Among its other trends prognostications, Forrester is betting that customer relationship management (CRM) revenue, down significantly in 2003, will remain relatively flat through 2005, with growth in the single-digit range. And 2004 will be the last year, according to Forrester's interviews with IT managers, where enterprises will be in a strong negotiating position with telecommunications providers. After that, the improving global economy, and higher revenues by telecomm suppliers, will begin to turn the tables and make communications a seller's market.
Enterprises should take advantage of this shift no later than the third quarter of 2004, and at that time consider inking one- or two-year contract extensions to lock in the lower prices.
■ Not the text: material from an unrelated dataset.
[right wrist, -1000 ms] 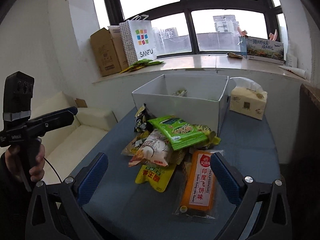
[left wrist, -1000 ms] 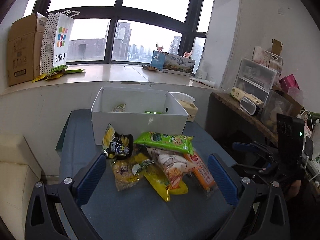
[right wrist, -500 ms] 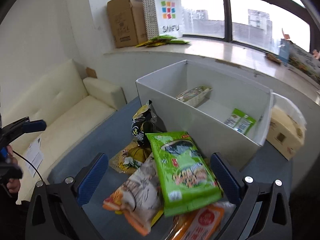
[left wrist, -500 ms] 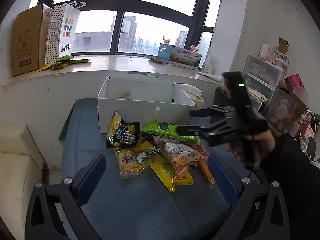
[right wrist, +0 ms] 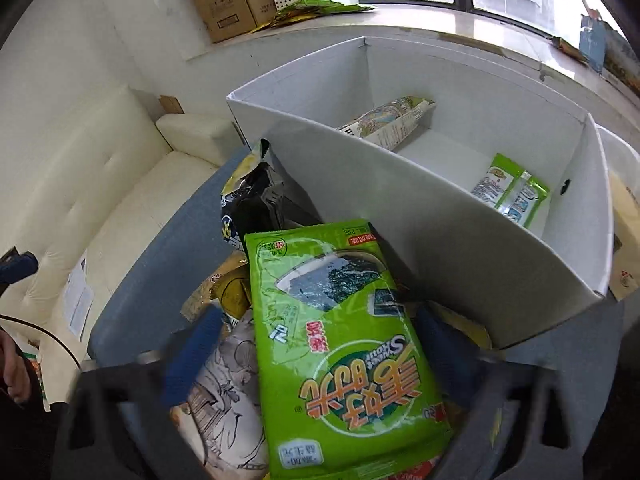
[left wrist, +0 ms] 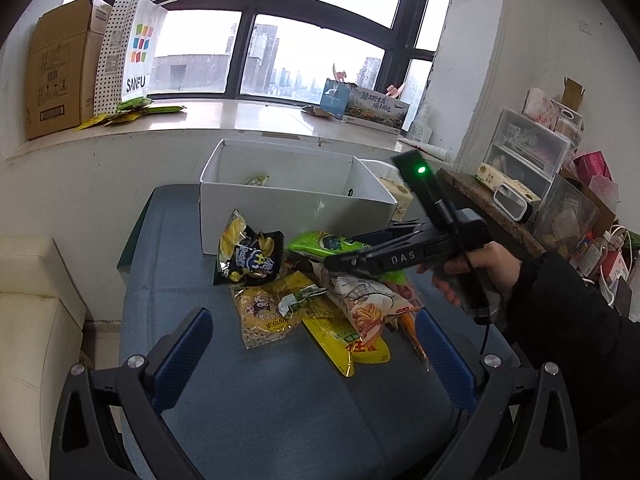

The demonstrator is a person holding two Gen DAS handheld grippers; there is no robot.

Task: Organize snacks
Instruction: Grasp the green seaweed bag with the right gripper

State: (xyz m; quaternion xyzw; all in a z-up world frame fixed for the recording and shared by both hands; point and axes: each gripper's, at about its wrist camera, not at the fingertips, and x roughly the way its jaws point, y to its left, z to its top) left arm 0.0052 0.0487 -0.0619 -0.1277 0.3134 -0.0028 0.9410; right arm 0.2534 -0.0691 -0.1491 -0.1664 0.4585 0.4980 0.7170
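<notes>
Blue cloth covers the table [left wrist: 280, 400], which is set below a wide window, with a white box [left wrist: 296, 216] at its far edge and a heap of snack packs in front of it. Two packs are already seen inside the box [right wrist: 460, 216]. The green pack [right wrist: 340, 340] lies on top of the heap, framed between the blue fingers [right wrist: 192, 356] of the right gripper [right wrist: 316, 360], which are spread apart on either side of it and not yet closed. From the left wrist view the right gripper [left wrist: 344, 260] is seen reaching over the green pack [left wrist: 324, 244], beside a black pack [left wrist: 252, 260] and a yellow pack [left wrist: 264, 312]. The left gripper [left wrist: 316, 344] is held back from the heap, its jaws wide apart and empty. A slip is judged likely if the slick, puffed film is pinched only at its edge; the beige pack [right wrist: 228, 400] underneath could also be caught or dragged, and the box wall could be struck when the pack is carried across.
</notes>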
And some vertical markets, said Forrester analysts, will be better bets than others for vendors in 2004.
Healthcare will remain a hot target for IT providers this year, according to Forrester's data and the opinions of the IT decision makers its interviewed. Although healthcare will be forced to pare expenses to stay competitive in a world where costs continue to skyrocket, IT will be spared the worst of the ax.
Wal-Mart, which is aggressively pushing RFID (Radio Frequency IDentification) on its suppliers, will be the gorilla that calls the tune in 2004 in the consumer packaged goods technology arena. "Wal-Mart will get what it wants with RFID," said Adrian. Outside of the Wal-Mart universe, however, RFID will find a rougher road. Widespread adoption of RFID by enterprises needs something it doesn't yet have: a solid return on investment.